The length of time that women outlive men in the U.S. has increased by a year due to rising deaths from COVID-19 and drug overdoses, a new study has found.

The gender life expectancy gap increased from a low of 4.8 years in 2020 to 5.8 years in 2021, which is the largest since 1996. Six researchers from San Francisco, Boston, and the Centers for Disease Control and Prevention examined federal data and published their study Monday in JAMA Internal Medicine.

According to the study, the gap increased by 0.23 years from 2010 to 2019 and 0.7 years from 2019 to 2021. Over that period, drug overdoses and COVID deaths among men outpaced deaths related to cancer and general respiratory illnesses, researchers found.

“The main takeaway is that men bear a disproportionate burden in the recent decline in overall life expectancy in the U.S., and for us to reverse the troubling decline in life expectancy in the U.S., understanding and targeting the drivers of increasing mortality among men [are] of important public health relevance,” Dr. Brandon Yan, a co-author of the study and resident physician at University of California, San Francisco, told Newstodayalert.

The study noted that average U.S. life expectancy fell from 78.8 years in 2019 to 77 years in 2020 and 76.1 years in 2021 as COVID-19 became a leading cause of death nationwide.

Before the COVID-19 outbreak in 2020, the leading contributor to the worsening life expectancy gap was unintentional injuries or poisonings, including drug overdoses. Researchers said that category made women live 0.23 years more than men.

Next came diabetes (0.05 years), suicide (0.04 years), homicide (0.03 years), and heart disease (0.03).

From 2019 to 2021, the study noted that “COVID-19 became the leading contributor to the widening gender life expectancy gap,” making women live 0.33 years longer than men.

Unintentional poisonings, mainly due to drug overdoses, added 0.27 years to the life expectancy gap between women and men over the same period as the drug overdose epidemic worsened.

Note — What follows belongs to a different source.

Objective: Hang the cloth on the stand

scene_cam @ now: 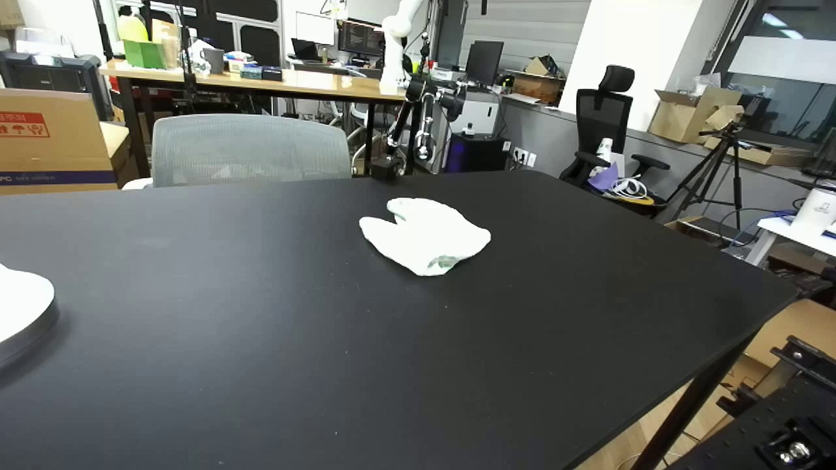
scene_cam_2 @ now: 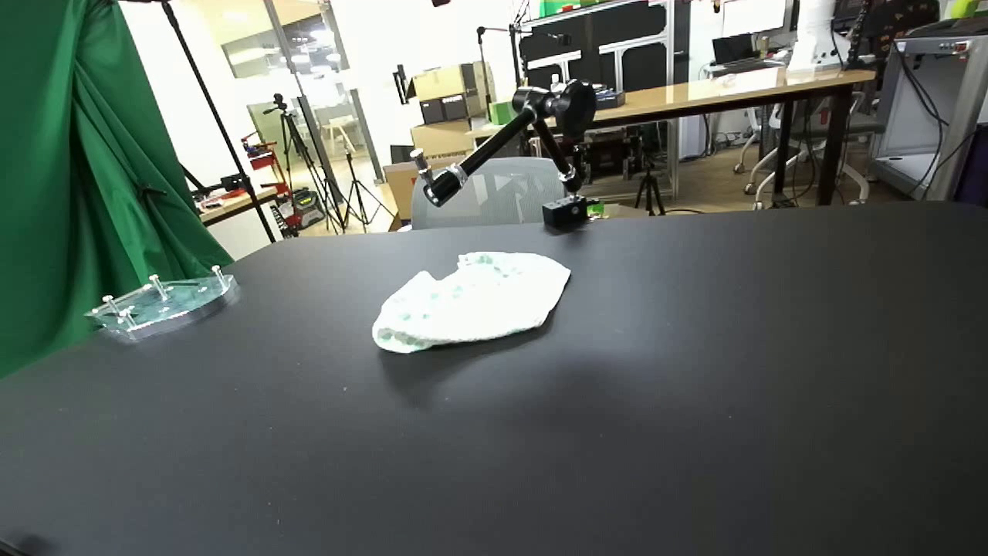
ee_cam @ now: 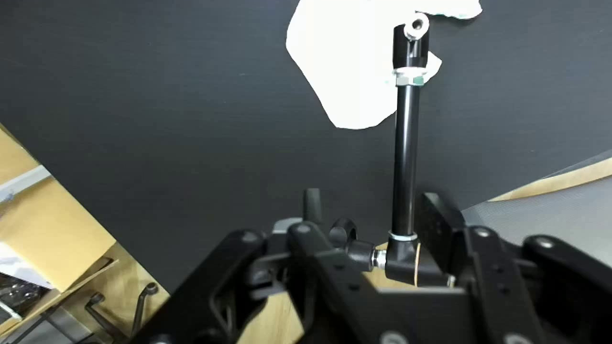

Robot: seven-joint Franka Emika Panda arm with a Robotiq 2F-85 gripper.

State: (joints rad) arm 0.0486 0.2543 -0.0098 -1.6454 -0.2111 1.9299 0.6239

According to the study, chronic metabolic illnesses and worsening mental health among men may have also played a role.

“The absolute difference in age-adjusted death rates between men and women increased from 252 to 315 per 100 000 between 2010 and 2021, with a persistent gap for heart disease and widening gaps for COVID-19, unintentional injuries, and several other causes,” the researchers wrote.

Researchers noted that the “increasing maternal deaths among women and the relative reductions in cancer and perinatal conditions among men” kept the gap from growing even more.

According to Dr. Yan, who also serves as a researcher at the Harvard T.H. Chan School of Public Health, the study explains the widening gender gap in life expectancy more precisely than previous data.

“Further research into the drivers of increasing mortality among men is needed to inform targeted public health interventions,” he said.